When controlling search engine interactions with your web pages, you have two main options: the robots meta tag and x-robots headers. 

While they seem alike in guiding crawlers on indexing pages, understanding their key difference is essential.

In this knowledgebase article, we’ll explain what robots meta and x-robots tags are, how they function, and most importantly, the key difference between them.

So, let’s get started.

1 What Is the Robots Meta Tag?

The robots meta tag tells search engine crawlers which pages on your website should or should not be indexed and crawled. 

It is placed in the <head> section of your HTML document and is written in the following format:

<meta name="robots" content="noindex">

2 When to Use a Robots Meta Tag

Here’s a list of some scenarios when you might want to use the robots meta tag:

  1. To prevent search engines from indexing duplicate content on your website.
  2. To prevent a snippet of a webpage from being displayed in search results if you do not want the snippet to be visible to users.
  3. Use the robots meta tag to prevent a webpage from being indexed if it is a private page, a test page, or a page still under construction.
  4. To prevent search engines from indexing pages irrelevant to search results (e.g., admin and thank-you pages).
  5. When you want to indicate whether search engines should follow the links on a webpage.
  6. Use the robots meta tag to prevent a webpage from being cached if it contains sensitive information or changes frequently.
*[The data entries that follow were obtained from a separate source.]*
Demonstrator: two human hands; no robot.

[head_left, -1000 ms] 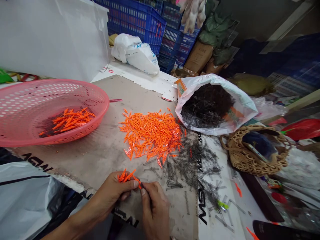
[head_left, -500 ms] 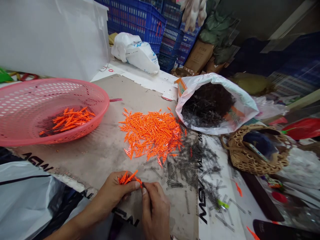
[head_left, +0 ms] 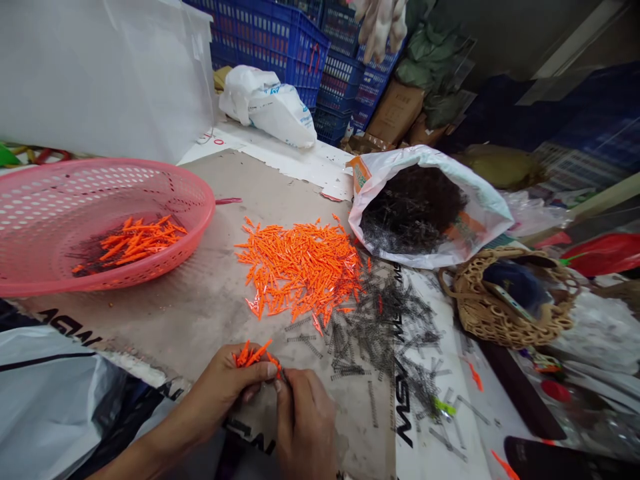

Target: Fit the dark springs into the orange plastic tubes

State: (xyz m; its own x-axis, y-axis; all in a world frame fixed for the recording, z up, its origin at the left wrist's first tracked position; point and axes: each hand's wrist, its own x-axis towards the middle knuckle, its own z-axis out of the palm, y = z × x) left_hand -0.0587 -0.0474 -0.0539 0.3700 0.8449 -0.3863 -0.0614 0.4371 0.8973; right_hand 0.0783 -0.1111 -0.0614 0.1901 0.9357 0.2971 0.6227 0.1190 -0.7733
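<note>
My left hand is closed round a small bunch of orange plastic pins whose tips stick up past the fingers. Against it, my right hand pinches at one pin's end; a small dark spring seems to sit there but is too small to be sure. Both hands hover over the cardboard sheet near its front edge. Beyond them lies a heap of loose orange pins, with scattered dark metal springs to its right.
A pink perforated basket at left holds some orange pins. A white bag full of springs lies open at the back right, a woven basket beside it. Blue crates stand behind.
The hands have stayed almost in place. My right hand's fingers have shifted slightly toward the left hand at the pin's end.
</note>
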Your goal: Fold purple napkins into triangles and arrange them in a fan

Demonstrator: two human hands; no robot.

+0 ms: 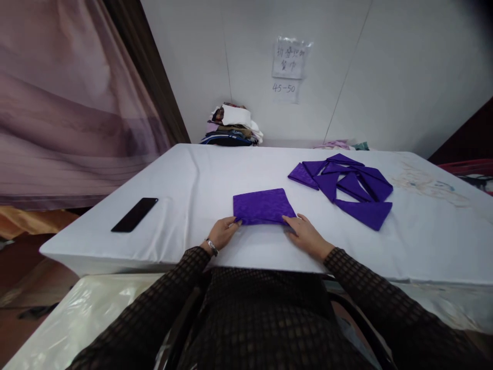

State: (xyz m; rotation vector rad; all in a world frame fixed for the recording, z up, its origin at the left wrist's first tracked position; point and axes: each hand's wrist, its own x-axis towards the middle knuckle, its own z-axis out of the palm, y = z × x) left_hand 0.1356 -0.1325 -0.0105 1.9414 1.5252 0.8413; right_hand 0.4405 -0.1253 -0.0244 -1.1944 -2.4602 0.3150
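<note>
A purple cloth napkin [262, 206], folded into a four-sided shape, lies on the white-covered table in front of me. My left hand [222, 232] pinches its near left corner between thumb and fingers. At the near right corner, my right hand [306, 235] grips the fabric the same way, thumb on top. The fingers beneath the cloth are partly hidden. To the right and farther back, several folded purple napkins [362, 213] lie in a loose, overlapping ring, most of them triangular.
A black phone [134, 215] lies on the left of the table [215, 169]. Behind the table's far edge is a pile of folded clothes [233, 126]. Handwritten paper signs [289, 59] hang on the wall. A pinkish curtain [69, 103] hangs at left.
</note>
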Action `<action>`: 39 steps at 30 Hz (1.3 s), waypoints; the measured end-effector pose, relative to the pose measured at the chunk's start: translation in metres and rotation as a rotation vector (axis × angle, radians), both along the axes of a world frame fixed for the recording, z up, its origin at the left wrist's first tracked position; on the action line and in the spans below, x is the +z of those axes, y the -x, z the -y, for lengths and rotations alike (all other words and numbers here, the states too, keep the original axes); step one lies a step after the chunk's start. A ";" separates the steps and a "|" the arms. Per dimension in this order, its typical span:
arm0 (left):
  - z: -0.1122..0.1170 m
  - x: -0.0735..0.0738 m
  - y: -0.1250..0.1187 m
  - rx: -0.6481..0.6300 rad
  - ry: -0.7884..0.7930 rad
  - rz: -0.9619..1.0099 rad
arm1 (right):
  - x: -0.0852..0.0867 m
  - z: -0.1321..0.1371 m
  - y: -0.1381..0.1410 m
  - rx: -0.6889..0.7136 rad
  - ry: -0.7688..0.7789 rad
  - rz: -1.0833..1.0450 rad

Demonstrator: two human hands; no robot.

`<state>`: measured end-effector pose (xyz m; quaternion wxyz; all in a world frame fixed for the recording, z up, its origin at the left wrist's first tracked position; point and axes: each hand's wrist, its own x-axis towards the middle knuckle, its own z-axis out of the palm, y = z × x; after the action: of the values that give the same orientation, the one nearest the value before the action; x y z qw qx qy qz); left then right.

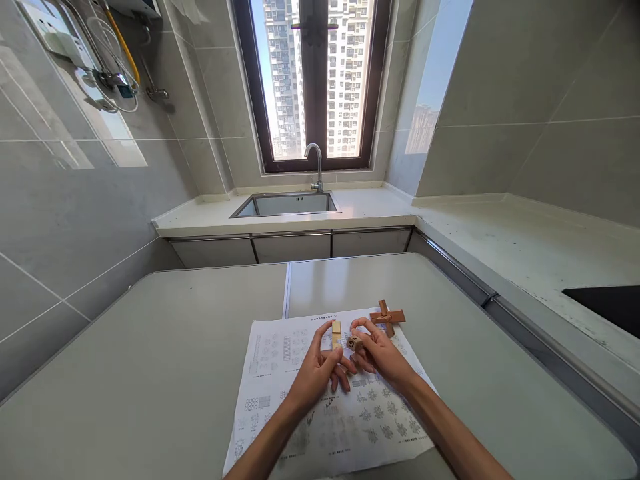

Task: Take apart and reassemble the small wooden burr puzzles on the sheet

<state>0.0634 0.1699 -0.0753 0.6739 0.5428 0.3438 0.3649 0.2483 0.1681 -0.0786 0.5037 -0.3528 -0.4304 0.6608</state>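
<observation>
At far left, a yellow hose (127,50) and loose pale and dark cables hang against grey wall tiles (75,200). The pale desk (150,353) spreads from the left across most of the foreground, a narrow seam (287,290) running along its far half. Beyond it, a rectangular sink (285,212) is set into a white countertop (370,205), with a chrome faucet (319,170) just right of its middle, in front of a dark-framed window (314,87).

A printed sheet (265,400) covered with small puzzle diagrams lies on the desk, beneath both hands. The left hand (316,373) grips a notched light-wood piece (337,330) between thumb and index finger, holding it upright above the sheet. Just beside it, the right hand (384,353) pinches a small wooden block (354,343) with a dark curved mark on one face. The two pieces are apart; whether the hands' lower fingers touch cannot be told.

Just beyond the right hand, a reddish-brown wooden cross (387,317) lies over the sheet's upper right corner. At far right, a black panel (613,305) sits in the countertop.
</observation>
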 end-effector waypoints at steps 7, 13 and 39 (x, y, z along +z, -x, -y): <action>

3 The Attributes and Values of a robots meta tag

Robots meta tags are comprised of two attributes: name and content

It is essential to provide values for both attributes. Let’s discuss what these values entail.

3.1 The Name Attribute

The name attribute specifies which crawlers should follow the instructions provided in the content attribute. This value is also referred to as a user-agent (UA), as crawlers need to be identified by their UA token when requesting a page.

For example, Google recognizes two user agent tokens:

  • googlebot: for all text results.
  • googlebot-news: for news results.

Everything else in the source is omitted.